ABSTRACT

What Socrates was to Athenian society, Richard Rorty (1931-2007) was to twentiethcentury analytic philosophy-a stinging gadfly. Praised by some as one of the most original and provocative thinkers in recent memory, cursed by others as merely a flippant literary critic who trivialized the gravitas required by philosophical inquiry, and viewed by many more as perhaps being both, Rorty certainly “shook things up like few of his contemporaries.”1 An exemplar of the notion of a public intellectual, Rorty’s expansive authorship goes beyond the walls of academe and the pages of philosophy journals by modeling a deep commitment to interdisciplinary dialogue.
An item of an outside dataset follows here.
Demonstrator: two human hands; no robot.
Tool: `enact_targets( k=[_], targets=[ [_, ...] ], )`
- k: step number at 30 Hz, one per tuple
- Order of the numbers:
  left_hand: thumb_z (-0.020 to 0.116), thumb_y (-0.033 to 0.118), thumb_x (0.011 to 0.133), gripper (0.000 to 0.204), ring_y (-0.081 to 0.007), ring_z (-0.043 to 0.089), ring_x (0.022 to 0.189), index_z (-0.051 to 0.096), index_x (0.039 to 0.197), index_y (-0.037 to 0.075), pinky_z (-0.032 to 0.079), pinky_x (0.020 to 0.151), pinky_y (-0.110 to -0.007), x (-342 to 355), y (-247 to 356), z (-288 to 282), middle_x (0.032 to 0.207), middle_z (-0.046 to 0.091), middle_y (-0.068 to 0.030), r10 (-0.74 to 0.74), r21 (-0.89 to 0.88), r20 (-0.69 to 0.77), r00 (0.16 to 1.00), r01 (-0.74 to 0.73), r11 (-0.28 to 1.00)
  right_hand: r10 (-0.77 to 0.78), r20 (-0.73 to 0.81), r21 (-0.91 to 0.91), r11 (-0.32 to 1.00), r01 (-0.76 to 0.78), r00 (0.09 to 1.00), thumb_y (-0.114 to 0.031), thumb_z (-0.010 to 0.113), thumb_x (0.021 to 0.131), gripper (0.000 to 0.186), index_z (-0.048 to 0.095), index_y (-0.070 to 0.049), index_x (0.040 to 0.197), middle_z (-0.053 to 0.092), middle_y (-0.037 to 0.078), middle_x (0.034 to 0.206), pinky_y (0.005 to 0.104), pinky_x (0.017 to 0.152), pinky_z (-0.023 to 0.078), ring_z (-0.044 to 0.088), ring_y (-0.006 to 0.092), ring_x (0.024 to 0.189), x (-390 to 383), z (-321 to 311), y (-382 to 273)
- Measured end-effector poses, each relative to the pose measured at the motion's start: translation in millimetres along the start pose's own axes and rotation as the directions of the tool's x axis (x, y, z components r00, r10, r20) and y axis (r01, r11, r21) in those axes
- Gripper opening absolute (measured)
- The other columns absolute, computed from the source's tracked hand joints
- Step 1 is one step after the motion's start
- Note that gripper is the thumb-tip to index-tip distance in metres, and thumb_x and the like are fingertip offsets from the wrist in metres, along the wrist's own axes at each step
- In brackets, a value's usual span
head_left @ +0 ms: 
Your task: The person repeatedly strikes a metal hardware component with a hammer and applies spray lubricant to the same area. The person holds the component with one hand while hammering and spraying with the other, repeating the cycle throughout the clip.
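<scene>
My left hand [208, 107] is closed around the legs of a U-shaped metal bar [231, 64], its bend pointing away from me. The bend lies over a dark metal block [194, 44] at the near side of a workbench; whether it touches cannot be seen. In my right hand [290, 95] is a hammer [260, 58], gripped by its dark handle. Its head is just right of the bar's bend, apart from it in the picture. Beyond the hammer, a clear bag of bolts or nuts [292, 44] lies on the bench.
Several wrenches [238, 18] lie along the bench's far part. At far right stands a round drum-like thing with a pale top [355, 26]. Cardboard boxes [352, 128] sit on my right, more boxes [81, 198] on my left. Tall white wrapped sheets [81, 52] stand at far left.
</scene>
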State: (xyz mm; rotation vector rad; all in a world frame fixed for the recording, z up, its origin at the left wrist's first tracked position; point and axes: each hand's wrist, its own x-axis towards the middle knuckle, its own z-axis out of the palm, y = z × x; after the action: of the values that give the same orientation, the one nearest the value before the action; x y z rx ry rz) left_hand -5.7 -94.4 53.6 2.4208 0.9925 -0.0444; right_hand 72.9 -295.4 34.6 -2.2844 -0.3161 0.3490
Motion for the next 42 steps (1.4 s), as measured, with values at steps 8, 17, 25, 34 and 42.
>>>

An ardent defender of what he took to be a decidedly pragmatic (and specifically Deweyan) perspective, Rorty is perhaps best understood as someone who challenged philosophical privilege in the name of envisioning an expansive conversation for all humankind.2 In this way, Rorty is often thought of as an anti-philosopher. However, he is certainly a philosopher’s anti-philosopher. His work demonstrates just how extraordinarily well-read he was in the history of philosophy and his willingness to bring together figures as divergent as Donald Davidson (1917-2003), Wilfrid Sellars (1912-89), Jacques Derrida (1930-2004), John Rawls (1921-2002), and John Dewey (1859-1952) continues to be a model of how to overcome the stagnation that can accompany one’s singular operation within the all too rigid boundaries that characterize much of professional philosophical debate.